[RECORDS FOR PROCESSING — start]
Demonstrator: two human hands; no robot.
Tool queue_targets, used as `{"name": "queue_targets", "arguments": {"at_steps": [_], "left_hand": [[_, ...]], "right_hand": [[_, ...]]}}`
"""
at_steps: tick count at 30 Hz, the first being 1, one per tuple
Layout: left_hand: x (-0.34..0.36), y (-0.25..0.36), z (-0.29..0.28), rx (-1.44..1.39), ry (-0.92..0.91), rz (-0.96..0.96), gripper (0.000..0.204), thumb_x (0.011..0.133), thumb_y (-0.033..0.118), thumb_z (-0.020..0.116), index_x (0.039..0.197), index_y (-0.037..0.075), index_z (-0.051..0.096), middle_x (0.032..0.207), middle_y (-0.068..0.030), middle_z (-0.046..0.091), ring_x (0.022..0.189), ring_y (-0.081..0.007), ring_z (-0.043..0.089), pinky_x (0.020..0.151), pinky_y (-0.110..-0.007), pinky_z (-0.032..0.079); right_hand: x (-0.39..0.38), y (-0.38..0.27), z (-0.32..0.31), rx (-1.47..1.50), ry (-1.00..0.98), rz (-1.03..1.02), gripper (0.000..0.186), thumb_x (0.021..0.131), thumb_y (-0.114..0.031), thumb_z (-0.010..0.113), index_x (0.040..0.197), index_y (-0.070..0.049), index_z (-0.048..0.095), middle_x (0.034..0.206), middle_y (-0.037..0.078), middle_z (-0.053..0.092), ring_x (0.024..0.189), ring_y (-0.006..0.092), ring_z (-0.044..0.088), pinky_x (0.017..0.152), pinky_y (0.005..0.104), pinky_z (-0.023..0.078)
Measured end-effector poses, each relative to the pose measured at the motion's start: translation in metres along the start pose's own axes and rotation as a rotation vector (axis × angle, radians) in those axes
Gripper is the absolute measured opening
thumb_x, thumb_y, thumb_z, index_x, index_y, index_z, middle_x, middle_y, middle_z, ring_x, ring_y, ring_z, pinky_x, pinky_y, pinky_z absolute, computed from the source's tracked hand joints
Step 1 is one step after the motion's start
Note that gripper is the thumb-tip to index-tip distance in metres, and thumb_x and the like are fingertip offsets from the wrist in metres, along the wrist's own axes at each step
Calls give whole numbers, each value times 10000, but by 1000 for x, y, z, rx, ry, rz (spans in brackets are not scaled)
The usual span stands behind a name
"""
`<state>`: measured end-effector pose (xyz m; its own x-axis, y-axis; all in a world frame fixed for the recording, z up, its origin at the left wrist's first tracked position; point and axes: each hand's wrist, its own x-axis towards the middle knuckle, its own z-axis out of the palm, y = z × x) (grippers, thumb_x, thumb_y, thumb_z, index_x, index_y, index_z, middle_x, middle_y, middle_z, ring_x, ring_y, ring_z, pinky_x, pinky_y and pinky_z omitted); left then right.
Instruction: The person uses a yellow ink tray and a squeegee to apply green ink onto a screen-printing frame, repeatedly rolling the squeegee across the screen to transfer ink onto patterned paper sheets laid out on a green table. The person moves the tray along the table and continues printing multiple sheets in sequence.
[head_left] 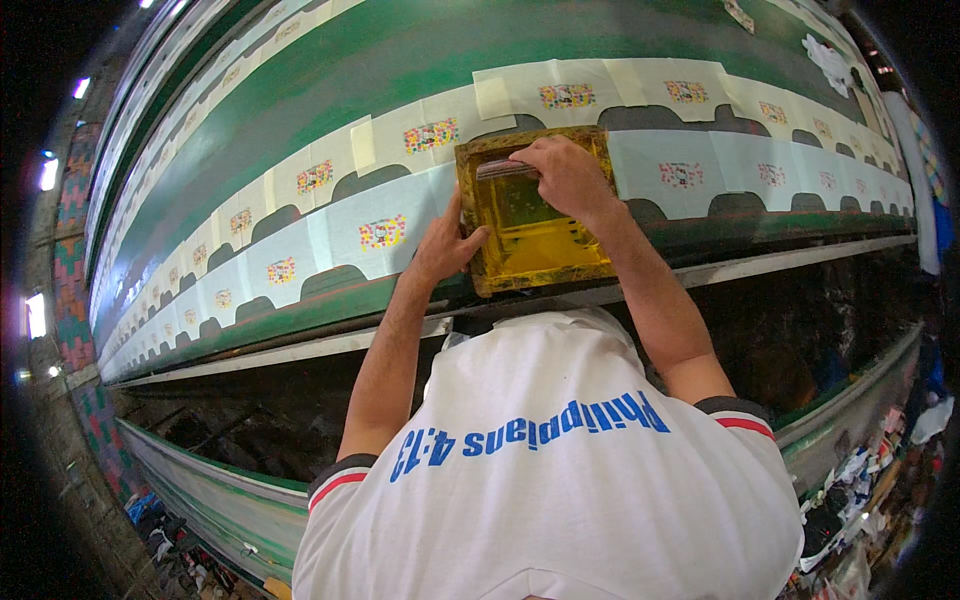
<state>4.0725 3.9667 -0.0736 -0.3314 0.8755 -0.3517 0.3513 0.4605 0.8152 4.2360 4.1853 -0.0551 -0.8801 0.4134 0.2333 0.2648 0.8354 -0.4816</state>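
Observation:
A screen printing frame (546, 279) with worn, stained wooden sides and yellow mesh lies over a pale fabric strip on the long green table. My left hand (447, 246) grips its left side, thumb over the rail and fingers along the outer edge. Inside the frame, near the far rail, my right hand (570, 180) is closed around a squeegee (503, 169) held crosswise against the mesh. Part of the squeegee is hidden under my fingers. Left of the frame, a colourful print (383, 232) shows on the nearest fabric piece.
Rows of pale fabric pieces (645, 88) with small colourful prints run along the green table (390, 90). A narrow light ledge (280, 352) follows its near edge. Behind me stands another long table (215, 495). Scraps (860, 490) litter the floor at lower right.

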Motion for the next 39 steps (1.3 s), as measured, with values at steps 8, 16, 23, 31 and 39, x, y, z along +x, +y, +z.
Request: {"name": "queue_targets", "arguments": {"at_steps": [8,16,23,31,39], "left_hand": [[8,-33,3,23,94,155,713,1205,449,408,1785,120,156,998,-292,768,626,-361,734,543,-460,589],[3,-3,1,-85,-22,-43,714,1206,468,404,1770,84,195,1039,-315,767,516,-331,687,580,-462,593],[6,-27,1,25,42,43,681,1208,436,410,1773,112,208,1062,-300,777,606,-368,726,615,-471,608],[6,-28,4,10,65,106,658,1212,425,391,1774,134,213,1213,-339,731,761,-431,742,724,-500,594],[9,-34,4,39,44,70,691,1210,432,387,1767,69,198,1191,-360,743,978,-539,736,954,-592,537]], "right_hand": [[-48,-33,-21,14,-212,-20,419,897,15,689,1275,-121,807,1196,115,778,1148,344,715,1009,456,588],[-127,-61,-21,89,-117,-3,368,918,-37,649,1246,-93,806,1172,110,760,1153,333,698,1030,468,573],[-93,-38,-20,27,85,45,370,910,-18,666,1246,-80,807,1209,93,764,1184,328,697,1045,466,574],[-36,26,-23,-57,78,39,436,924,74,636,1280,-110,809,1257,94,782,1171,329,722,1023,473,608],[-30,23,-41,4,-114,96,470,908,29,633,1311,-149,793,1211,106,788,1172,371,716,1032,494,597]]}}
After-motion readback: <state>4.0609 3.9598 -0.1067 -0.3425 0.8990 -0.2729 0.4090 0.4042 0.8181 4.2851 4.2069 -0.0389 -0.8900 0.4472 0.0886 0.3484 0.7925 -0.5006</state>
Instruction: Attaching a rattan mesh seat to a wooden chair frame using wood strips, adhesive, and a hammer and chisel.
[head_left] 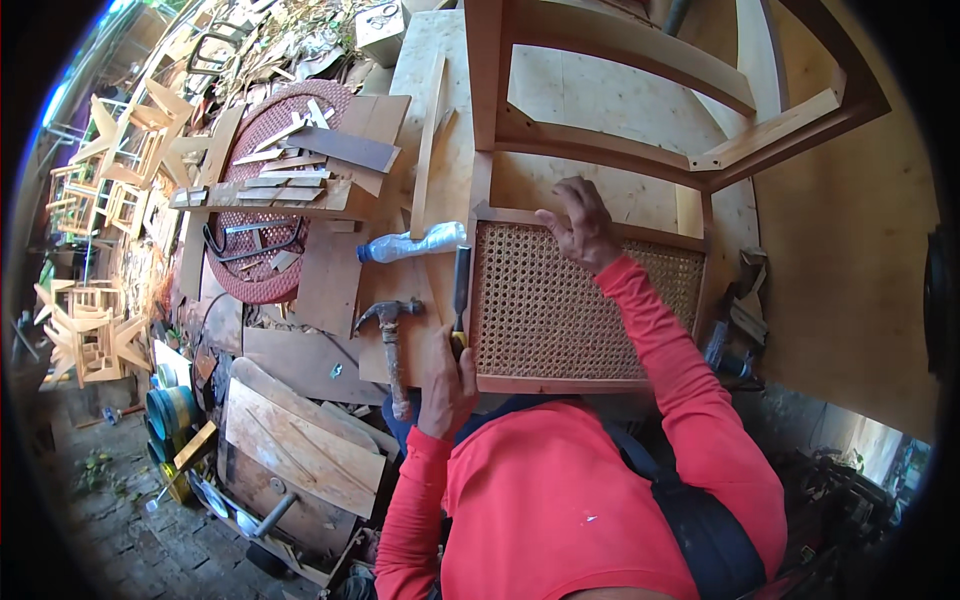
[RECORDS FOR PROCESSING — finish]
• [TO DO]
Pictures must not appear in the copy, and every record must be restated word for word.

• [TASK SOLUTION]
Demonstrator: two human hands; no robot.
Tool queue_targets, used as `{"name": "queue_targets", "arguments": {"at_steps": [_], "left_hand": [[_, ...]], "right_hand": [[_, ...]]}}`
"""
at_steps: tick count at 30 Hz, the first being 1, one per tuple
Layout: left_hand: x (-0.34..0.36), y (-0.25..0.36), z (-0.29..0.28), rx (-1.44..1.39), ry (-0.92..0.91), rz (-0.96..0.96), gripper (0.000..0.204), thumb_x (0.011..0.133), thumb_y (-0.033..0.118), thumb_z (-0.020..0.116), index_x (0.039..0.197), index_y (-0.037..0.075), index_z (-0.051..0.096), middle_x (0.032..0.207), middle_y (-0.068..0.030), middle_z (-0.046..0.091), ring_x (0.022..0.189), ring_y (-0.081..0.007), ring_z (-0.043..0.089), pinky_x (0.020..0.151), pinky_y (-0.110..-0.007), pinky_z (-0.032..0.079); right_hand: x (-0.39..0.38), y (-0.38..0.27), z (-0.32..0.31), rx (-1.47..1.50), ry (-1.00..0.98), rz (-1.03..1.02), gripper (0.000..0.186), thumb_x (0.021..0.131), thumb_y (-0.114..0.031), thumb_z (-0.010..0.113), index_x (0.040..0.197), index_y (-0.070..0.049), index_z (-0.048..0.095), middle_x (0.034..0.206), middle_y (-0.037..0.078), middle_z (-0.053..0.092), ring_x (0.024..0.189), ring_y (-0.006..0.092), ring_z (-0.044..0.088), pinky_x (0.017..0.152), pinky_y (0.005..0.104), pinky_z (-0.023..0.078)
Measured end-effector poses, each relative to the pose measured at the motion's start: translation in metres along the start pose's own axes and rotation as a rotation vector (axis × angle, radians) in those axes
Gripper is the absolute measured opening
thumb_x, thumb_y, thumb_z, index_x, index_y, index_z, middle_x, middle_y, middle_z, ring_x, ring_y, ring_z, pinky_x, pinky_y, pinky_z absolute, computed from the source's tracked hand joints
Step 1 is one step after the motion's start
Note that gripper is the thumb-tip to index-tip distance in metres, and thumb_x and the like are fingertip offsets from the wrist in metres, along the wrist's own axes at each step
Calls give whole numbers, each value times 10000, but by 1000 for x, y, z, rx, ry, rz (spans in brackets are not scaled)
The usual span stands behind a name
"""
`<state>`: measured end-effector pose (xyz m; its own x-axis, y-axis; all in a world frame fixed for the recording, z up, its origin at the left wrist's first tracked position; point and axes: each hand's wrist, its own x-axis towards the middle knuckle, its own z-axis out of the palm, y = z × x) (grippers, thumb_x, thumb_y, thumb_z, index_x, index_y, index_z, middle_x, middle_y, middle_z, ring_x, ring_y, ring_z, pinky_x, pinky_y and pinky_z omitted); left then right.
Instruction: The person uses a yellow ink tray and a squeegee to apply green ink onto a screen-printing frame, repeatedly rolling the squeegee across the screen to transfer ink onto patterned paper sheets laid out on a green table. The person moves the tray along the table and continues printing multiple sheets in sequence.
[head_left] 
<state>4.0725 3.9667 -0.0736 -0.3314 0.8755 -0.3517 0.3513 0.4605 0.8152 4.2360 4.1853 -0.0551 -0.8801 0.4134 0.2333 0.2648 0.8354 -0.4816</state>
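Observation:
A screen printing frame (546, 279) with worn, stained wooden sides and yellow mesh lies over a pale fabric strip on the long green table. My left hand (447, 246) grips its left side, thumb over the rail and fingers along the outer edge. Inside the frame, near the far rail, my right hand (570, 180) is closed around a squeegee (503, 169) held crosswise against the mesh. Part of the squeegee is hidden under my fingers. Left of the frame, a colourful print (383, 232) shows on the nearest fabric piece.
Rows of pale fabric pieces (645, 88) with small colourful prints run along the green table (390, 90). A narrow light ledge (280, 352) follows its near edge. Behind me stands another long table (215, 495). Scraps (860, 490) litter the floor at lower right.
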
Motion for the next 39 steps (1.3 s), as measured, with values at steps 8, 16, 23, 31 and 39, x, y, z along +x, +y, +z.
Request: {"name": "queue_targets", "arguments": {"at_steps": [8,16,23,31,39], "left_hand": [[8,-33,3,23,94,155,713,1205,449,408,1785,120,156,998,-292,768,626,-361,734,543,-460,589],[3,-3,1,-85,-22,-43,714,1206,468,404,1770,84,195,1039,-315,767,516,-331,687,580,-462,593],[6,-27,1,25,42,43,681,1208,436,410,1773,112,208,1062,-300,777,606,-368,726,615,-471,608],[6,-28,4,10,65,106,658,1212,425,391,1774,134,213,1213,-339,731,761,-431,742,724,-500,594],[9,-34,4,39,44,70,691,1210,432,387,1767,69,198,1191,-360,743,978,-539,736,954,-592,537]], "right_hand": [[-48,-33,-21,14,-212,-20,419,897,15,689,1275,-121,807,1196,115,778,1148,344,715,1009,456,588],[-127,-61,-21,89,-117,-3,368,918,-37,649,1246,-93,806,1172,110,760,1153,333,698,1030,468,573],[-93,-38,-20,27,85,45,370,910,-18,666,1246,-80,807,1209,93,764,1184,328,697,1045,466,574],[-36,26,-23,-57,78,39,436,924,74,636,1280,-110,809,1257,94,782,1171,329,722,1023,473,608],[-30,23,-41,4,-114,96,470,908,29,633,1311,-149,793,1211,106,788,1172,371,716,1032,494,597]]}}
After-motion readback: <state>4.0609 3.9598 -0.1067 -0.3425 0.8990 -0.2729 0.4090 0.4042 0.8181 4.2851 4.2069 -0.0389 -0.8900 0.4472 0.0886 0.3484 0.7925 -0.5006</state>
Instruction: Attaching a rattan mesh seat to a wooden chair frame using wood strips, adhesive, and a hammer and chisel.
[head_left] 

Now the output is complete.